Give back the full listing exactly as written.

☆ ☆ ☆

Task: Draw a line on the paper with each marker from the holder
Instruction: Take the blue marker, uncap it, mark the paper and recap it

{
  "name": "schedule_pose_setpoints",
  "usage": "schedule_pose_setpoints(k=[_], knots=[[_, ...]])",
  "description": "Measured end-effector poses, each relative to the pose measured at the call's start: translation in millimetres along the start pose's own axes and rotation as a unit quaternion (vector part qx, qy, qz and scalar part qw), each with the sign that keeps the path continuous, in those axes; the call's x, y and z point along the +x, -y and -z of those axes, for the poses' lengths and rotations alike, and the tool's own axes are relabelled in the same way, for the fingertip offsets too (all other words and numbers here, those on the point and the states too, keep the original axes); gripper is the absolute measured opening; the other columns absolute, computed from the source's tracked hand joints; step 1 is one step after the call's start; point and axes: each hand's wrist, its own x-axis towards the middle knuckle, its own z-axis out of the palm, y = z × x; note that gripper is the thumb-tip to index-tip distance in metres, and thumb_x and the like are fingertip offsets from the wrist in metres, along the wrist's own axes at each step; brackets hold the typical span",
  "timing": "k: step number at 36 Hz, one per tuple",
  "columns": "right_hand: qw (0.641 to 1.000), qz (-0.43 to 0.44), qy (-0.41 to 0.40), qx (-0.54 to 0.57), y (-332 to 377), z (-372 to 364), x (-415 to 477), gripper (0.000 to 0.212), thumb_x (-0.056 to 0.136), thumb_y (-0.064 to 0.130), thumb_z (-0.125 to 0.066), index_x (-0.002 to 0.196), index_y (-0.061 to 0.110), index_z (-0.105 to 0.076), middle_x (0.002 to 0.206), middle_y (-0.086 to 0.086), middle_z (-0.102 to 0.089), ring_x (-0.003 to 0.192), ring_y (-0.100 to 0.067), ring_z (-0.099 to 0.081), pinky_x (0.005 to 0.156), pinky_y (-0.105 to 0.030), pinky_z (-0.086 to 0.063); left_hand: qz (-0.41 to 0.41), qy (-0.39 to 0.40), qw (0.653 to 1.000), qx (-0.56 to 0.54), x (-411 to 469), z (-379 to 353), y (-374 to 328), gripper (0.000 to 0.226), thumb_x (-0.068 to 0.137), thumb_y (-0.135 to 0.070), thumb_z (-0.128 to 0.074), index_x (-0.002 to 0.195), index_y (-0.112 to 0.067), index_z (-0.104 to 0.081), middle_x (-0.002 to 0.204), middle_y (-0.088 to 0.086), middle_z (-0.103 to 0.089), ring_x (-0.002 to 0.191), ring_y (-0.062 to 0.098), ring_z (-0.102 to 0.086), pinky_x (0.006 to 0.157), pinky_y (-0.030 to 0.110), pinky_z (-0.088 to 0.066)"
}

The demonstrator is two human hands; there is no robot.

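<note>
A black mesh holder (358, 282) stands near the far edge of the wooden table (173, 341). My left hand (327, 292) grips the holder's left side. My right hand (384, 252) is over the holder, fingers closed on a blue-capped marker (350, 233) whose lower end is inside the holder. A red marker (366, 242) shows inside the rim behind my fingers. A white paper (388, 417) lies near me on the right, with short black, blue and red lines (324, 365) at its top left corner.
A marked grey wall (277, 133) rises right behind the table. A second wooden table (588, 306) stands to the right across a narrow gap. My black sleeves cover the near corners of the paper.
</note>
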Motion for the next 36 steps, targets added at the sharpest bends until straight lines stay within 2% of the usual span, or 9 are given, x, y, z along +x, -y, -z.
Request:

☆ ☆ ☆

EXPECTED OUTPUT:
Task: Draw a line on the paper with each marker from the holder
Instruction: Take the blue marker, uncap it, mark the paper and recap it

{
  "name": "schedule_pose_setpoints",
  "usage": "schedule_pose_setpoints(k=[_], knots=[[_, ...]])",
  "description": "Measured end-effector poses, each relative to the pose measured at the call's start: translation in millimetres along the start pose's own axes and rotation as a unit quaternion (vector part qx, qy, qz and scalar part qw), each with the sign that keeps the path continuous, in those axes; the call's x, y and z point along the +x, -y and -z of those axes, for the poses' lengths and rotations alike, and the tool's own axes are relabelled in the same way, for the fingertip offsets too (all other words and numbers here, those on the point and the states too, keep the original axes); gripper is the absolute measured opening; the other columns absolute, computed from the source's tracked hand joints; step 1 is one step after the call's start; point and axes: each hand's wrist, its own x-axis towards the middle knuckle, its own z-axis out of the palm, y = z × x; note that gripper is the thumb-tip to index-tip distance in metres, and thumb_x and the like are fingertip offsets from the wrist in metres, along the wrist's own axes at each step; brackets hold the typical span",
  "timing": "k: step number at 36 Hz, one per tuple",
  "columns": "right_hand: qw (0.641 to 1.000), qz (-0.43 to 0.44), qy (-0.41 to 0.40), qx (-0.54 to 0.57), y (-332 to 377), z (-372 to 364), x (-415 to 477), gripper (0.000 to 0.212), thumb_x (-0.056 to 0.136), thumb_y (-0.064 to 0.130), thumb_z (-0.125 to 0.066), index_x (-0.002 to 0.196), index_y (-0.061 to 0.110), index_z (-0.105 to 0.076), middle_x (0.002 to 0.206), middle_y (-0.086 to 0.086), middle_z (-0.102 to 0.089), ring_x (-0.003 to 0.192), ring_y (-0.100 to 0.067), ring_z (-0.099 to 0.081), pinky_x (0.005 to 0.156), pinky_y (-0.105 to 0.030), pinky_z (-0.086 to 0.063); left_hand: qz (-0.41 to 0.41), qy (-0.39 to 0.40), qw (0.653 to 1.000), qx (-0.56 to 0.54), x (-411 to 469), z (-379 to 353), y (-374 to 328), gripper (0.000 to 0.226), thumb_x (-0.068 to 0.137), thumb_y (-0.135 to 0.070), thumb_z (-0.128 to 0.074), index_x (-0.002 to 0.195), index_y (-0.112 to 0.067), index_z (-0.104 to 0.081), middle_x (-0.002 to 0.204), middle_y (-0.088 to 0.086), middle_z (-0.103 to 0.089), ring_x (-0.002 to 0.191), ring_y (-0.062 to 0.098), ring_z (-0.102 to 0.086), pinky_x (0.006 to 0.157), pinky_y (-0.030 to 0.110), pinky_z (-0.088 to 0.066)"
}

The demonstrator is two human hands; there is no robot.

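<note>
A black mesh holder (358, 282) stands near the far edge of the wooden table (173, 341). My left hand (327, 292) grips the holder's left side. My right hand (384, 252) is over the holder, fingers closed on a blue-capped marker (350, 233) whose lower end is inside the holder. A red marker (366, 242) shows inside the rim behind my fingers. A white paper (388, 417) lies near me on the right, with short black, blue and red lines (324, 365) at its top left corner.
A marked grey wall (277, 133) rises right behind the table. A second wooden table (588, 306) stands to the right across a narrow gap. My black sleeves cover the near corners of the paper.
</note>
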Motion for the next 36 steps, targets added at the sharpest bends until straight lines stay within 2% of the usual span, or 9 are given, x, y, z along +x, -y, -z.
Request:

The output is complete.